Tag Archives: Munich


17 Oct

When I travel to new places, I like to do research on my destination. What is the history? What are some interesting sights to see? Where are some places we can eat?

When Sebastian and I decided to attend Oktoberfest this year, I did what I always do and started researching. I learned a lot about the history and had a pretty good idea of what it would be like – except I was wrong. Any idea of what I thought it would be like was amplified by a thousand (in a good way though).

I imagined there would be a lot of drinking and a lot of people and I was right (times a thousand). Sebastian and I arrived in Munich late morning and met up with Thomas (Sebastian’s twin) and his girlfriend Milena. Since we couldn’t check in to our hotel yet, we decided to get lunch at my favorite brewery in Munich, Augustiner. After a relaxed lunch we checked in, quickly changed and were on our way to the festival.
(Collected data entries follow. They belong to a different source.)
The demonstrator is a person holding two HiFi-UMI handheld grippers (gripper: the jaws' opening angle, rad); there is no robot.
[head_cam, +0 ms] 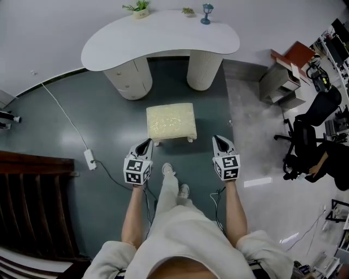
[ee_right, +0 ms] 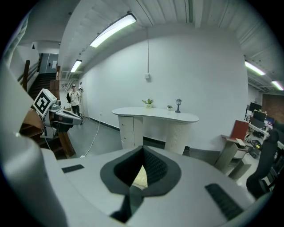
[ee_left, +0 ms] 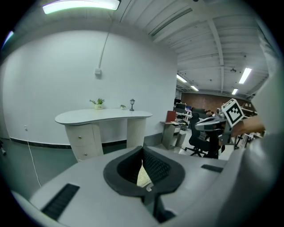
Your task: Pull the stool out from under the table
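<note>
A low stool (head_cam: 171, 122) with a cream cushion stands on the dark floor, out in front of the white curved table (head_cam: 159, 37) and between me and its two pedestals. My left gripper (head_cam: 143, 147) hangs shut near the stool's near left corner, holding nothing. My right gripper (head_cam: 220, 143) hangs shut just right of the stool's near right corner, also bare. In the left gripper view the jaws meet at the tips with a sliver of cushion (ee_left: 143, 176) showing through the gap. The right gripper view shows the same cushion (ee_right: 139, 177) and the table (ee_right: 155, 115) ahead.
A power strip (head_cam: 89, 158) with a white cord lies on the floor at left. A dark wooden stair rail (head_cam: 32, 201) fills the lower left. Small shelves (head_cam: 286, 79) and an office chair (head_cam: 308, 122) stand at right. Plants and a small lamp (head_cam: 206, 13) sit on the table.
</note>
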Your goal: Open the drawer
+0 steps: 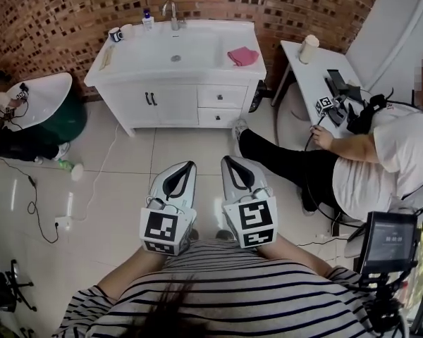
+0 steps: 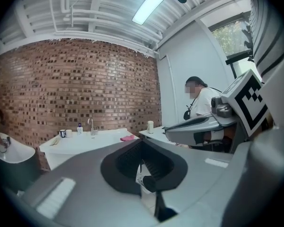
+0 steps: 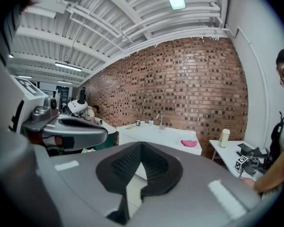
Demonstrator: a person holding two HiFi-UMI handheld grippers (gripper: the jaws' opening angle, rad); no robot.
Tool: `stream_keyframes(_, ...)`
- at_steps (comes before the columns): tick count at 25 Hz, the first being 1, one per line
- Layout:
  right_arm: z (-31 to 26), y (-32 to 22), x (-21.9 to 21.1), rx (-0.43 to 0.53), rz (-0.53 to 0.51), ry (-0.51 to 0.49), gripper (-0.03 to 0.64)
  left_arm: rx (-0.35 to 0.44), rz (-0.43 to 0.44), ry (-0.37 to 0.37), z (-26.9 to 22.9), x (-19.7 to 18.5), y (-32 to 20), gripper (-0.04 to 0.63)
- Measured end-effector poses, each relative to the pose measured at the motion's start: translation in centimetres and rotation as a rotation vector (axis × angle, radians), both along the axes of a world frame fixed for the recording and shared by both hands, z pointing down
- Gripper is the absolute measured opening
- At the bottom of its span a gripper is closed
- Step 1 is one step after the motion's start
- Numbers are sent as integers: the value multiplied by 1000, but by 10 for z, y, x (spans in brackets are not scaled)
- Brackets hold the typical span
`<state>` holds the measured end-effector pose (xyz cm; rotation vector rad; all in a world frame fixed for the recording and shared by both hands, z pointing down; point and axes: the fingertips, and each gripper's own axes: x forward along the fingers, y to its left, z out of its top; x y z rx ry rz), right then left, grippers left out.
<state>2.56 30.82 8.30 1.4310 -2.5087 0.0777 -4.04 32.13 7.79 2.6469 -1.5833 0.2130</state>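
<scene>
A white vanity cabinet (image 1: pixel 162 108) stands against the brick wall across the tiled floor. Its two small drawers sit at the right, the upper drawer (image 1: pixel 222 96) above the lower drawer (image 1: pixel 219 117), both closed, each with a dark knob. My left gripper (image 1: pixel 190 165) and right gripper (image 1: pixel 226 160) hang side by side over the floor, well short of the cabinet and pointing toward it. Both are shut with nothing between the jaws. The left gripper (image 2: pixel 142 141) sees the cabinet (image 2: pixel 83 145) far off; the right gripper (image 3: pixel 141 144) sees the cabinet (image 3: pixel 156 138) too.
A pink cloth (image 1: pixel 243 55), faucet (image 1: pixel 170 13), mug (image 1: pixel 115 34) and bottle (image 1: pixel 147 18) sit on the vanity top. A person (image 1: pixel 359 167) sits at the right by a white table (image 1: pixel 317 76), legs stretched toward the cabinet. A white basin (image 1: pixel 39 101) and floor cables (image 1: pixel 35 199) lie left.
</scene>
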Motion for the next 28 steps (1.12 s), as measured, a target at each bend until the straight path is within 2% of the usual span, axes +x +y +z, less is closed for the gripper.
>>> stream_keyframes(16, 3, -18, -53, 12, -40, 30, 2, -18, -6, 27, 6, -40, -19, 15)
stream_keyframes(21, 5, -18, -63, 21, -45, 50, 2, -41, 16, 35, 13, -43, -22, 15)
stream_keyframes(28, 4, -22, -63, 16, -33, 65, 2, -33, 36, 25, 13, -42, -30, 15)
We weren’t exactly sure how to get there, so we followed the crowds of people in dirndls and lederhosen. And we arrived at more than just a beer festival. Oktoberfest is a huge carnival with food stands, rides, games and 14 large beer tents. And people, lots and lots of people. In the tents alone (inside and outside) there is seating for almost 100,000. Add that to all the other people and you have A LOT of people. It was crazy!

Most people probably don’t know this but you won’t find beer walking around. You must be served beer from one of the tents, so finding a seat is very important. However, finding a seat is not easy, and it’s almost pure luck if you do. You can reserve seating ahead of time (like 6 months or more in advance) or arrive very early to grab a table. We did not reserve seats, and it took us about an hour, but Thomas finally spotted a place for us to sit in the outside part of the Schützen-Festzelt tent. While we weren’t close to the music inside, I was very glad our seats were outdoors. It turned out to be a beautiful evening.
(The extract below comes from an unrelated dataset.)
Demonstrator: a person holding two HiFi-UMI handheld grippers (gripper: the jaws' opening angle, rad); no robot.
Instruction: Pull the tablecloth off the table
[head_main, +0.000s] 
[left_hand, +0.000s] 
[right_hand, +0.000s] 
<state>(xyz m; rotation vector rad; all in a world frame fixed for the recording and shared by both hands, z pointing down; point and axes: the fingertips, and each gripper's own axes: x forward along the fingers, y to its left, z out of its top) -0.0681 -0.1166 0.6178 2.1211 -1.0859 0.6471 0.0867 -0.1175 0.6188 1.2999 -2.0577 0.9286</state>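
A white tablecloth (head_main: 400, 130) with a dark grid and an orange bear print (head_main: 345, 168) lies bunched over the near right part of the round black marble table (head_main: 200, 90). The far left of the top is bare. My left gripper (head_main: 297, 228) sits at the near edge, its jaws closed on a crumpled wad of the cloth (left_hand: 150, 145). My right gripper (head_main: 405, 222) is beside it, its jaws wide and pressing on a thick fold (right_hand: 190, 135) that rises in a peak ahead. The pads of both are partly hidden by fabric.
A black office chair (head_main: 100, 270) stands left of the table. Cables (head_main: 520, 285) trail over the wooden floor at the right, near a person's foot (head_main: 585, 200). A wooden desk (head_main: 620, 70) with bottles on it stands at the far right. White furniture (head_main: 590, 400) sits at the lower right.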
We sat by three guys from Valencia, Spain and an adorable older couple from Germany. It was an awesome experience. We were all different ages from different places and different backgrounds, all laughing and drinking and enjoying Oktoberfest together. And speaking of drinking, I drank a lot. I don’t remember much from the end of the night. I know I stopped to make Sebastian buy me a cookie, and that we made it safely back to the hotel.

Needless to say, I didn’t feel so great the next morning. After some aspirin and lots of water, I was finally able to get dressed and explore the city with Sebastian, Thomas and Milena. We stopped by Marienplatz and spent the rest of the day walking slowly through the English Garden. It was nice way to recover from Oktoberfest.
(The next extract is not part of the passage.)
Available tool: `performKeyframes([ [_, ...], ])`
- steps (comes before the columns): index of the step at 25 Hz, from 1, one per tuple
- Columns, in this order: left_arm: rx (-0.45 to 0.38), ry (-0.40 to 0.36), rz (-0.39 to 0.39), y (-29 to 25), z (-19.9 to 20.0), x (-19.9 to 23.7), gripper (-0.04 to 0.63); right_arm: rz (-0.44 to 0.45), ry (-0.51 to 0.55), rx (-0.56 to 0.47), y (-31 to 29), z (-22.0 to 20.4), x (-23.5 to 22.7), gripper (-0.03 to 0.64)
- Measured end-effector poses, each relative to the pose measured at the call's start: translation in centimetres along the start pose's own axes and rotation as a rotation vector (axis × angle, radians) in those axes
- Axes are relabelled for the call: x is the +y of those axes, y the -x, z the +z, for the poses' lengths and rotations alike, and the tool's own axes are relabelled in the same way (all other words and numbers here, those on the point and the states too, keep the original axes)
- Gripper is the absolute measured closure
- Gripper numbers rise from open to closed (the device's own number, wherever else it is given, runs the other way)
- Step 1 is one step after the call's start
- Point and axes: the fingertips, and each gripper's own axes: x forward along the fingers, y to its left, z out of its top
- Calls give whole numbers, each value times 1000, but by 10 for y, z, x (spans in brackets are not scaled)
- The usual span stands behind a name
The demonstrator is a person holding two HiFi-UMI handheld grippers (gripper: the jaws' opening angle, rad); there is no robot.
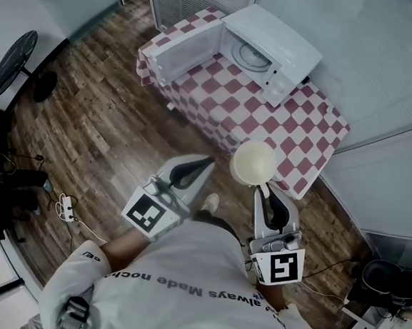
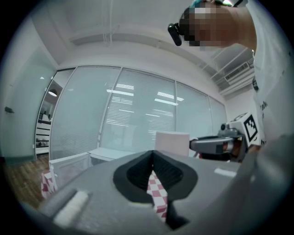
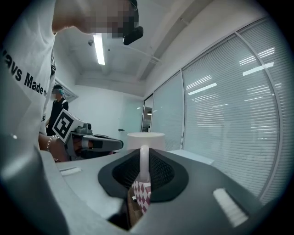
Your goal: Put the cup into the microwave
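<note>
My left claw (image 1: 204, 165), low in the middle of the head view, is pressed together on nothing. Just to its right, my right claw (image 1: 264, 191) pinches the handle (image 3: 144, 158) of the cream cup (image 1: 253, 163). The cup is held in the air against the near edge of the checkered counter (image 1: 295, 132). Farther up the frame, the white microwave (image 1: 273, 48) stands on that counter, its door (image 1: 181, 50) swung open to the left.

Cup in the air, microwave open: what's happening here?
A person holds a gripper in each hand. The right gripper is clamped on the handle of a pale cup, held in the air short of the checkered table. The left gripper is shut and empty beside it. The microwave sits on the table with its door swung open, and the cup is not yet inside.
</note>
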Motion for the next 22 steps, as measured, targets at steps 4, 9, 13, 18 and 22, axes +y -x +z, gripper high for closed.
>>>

It was definitely an incredible experience and one I won’t soon forget. You can bet I’ll go back some day, but maybe just drink a little less beer next time. And an added bonus: my dirndl now doubles as a Halloween costume. Winning!

Wearing a dirndl

25 Sep

Greetings from Germany! I’m having an absolute blast in Berlin (or at least I think I am,  as I wrote this post before I actually left). For all we know, I could be having a terrible time at this point, but I seriously doubt it ;-)

Anyway, today we’re taking a break from Germany’s capital and heading to Munich (or München, as the Germans call it) to celebrate Oktoberfest. And not just any Oktoberfest, THEE Oktoberfest.

By the time you read this, Sebastian and I (along with his twin brother Thomas and his lovely girlfriend Milena) will be getting drunk on wonderful German beer.

Quick history lesson: Started in 1810, Oktoberfest is a festival held annually in Munich, running from late September to the first weekend in October. More than 5 million people attend every year (yikes!).

I decided to wear a dirndl, a traditional dress worn in Bavaria. It looks like this:

Can’t wait to share pictures from the day! I can guarantee it’s going to go down as one of the craziest experiences of my life. Prost!